_EXERCISE DETAILS_. Only the lines from the one containing "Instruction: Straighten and" through the last line below should be written out, exactly and with both ends kept.

───

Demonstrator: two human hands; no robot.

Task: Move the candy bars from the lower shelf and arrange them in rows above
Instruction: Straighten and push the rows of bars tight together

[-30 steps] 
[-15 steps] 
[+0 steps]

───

_FINISHED TASK_.
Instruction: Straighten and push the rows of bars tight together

[-30 steps] 
[-15 steps] 
[+0 steps]

The exercise asks for nothing more.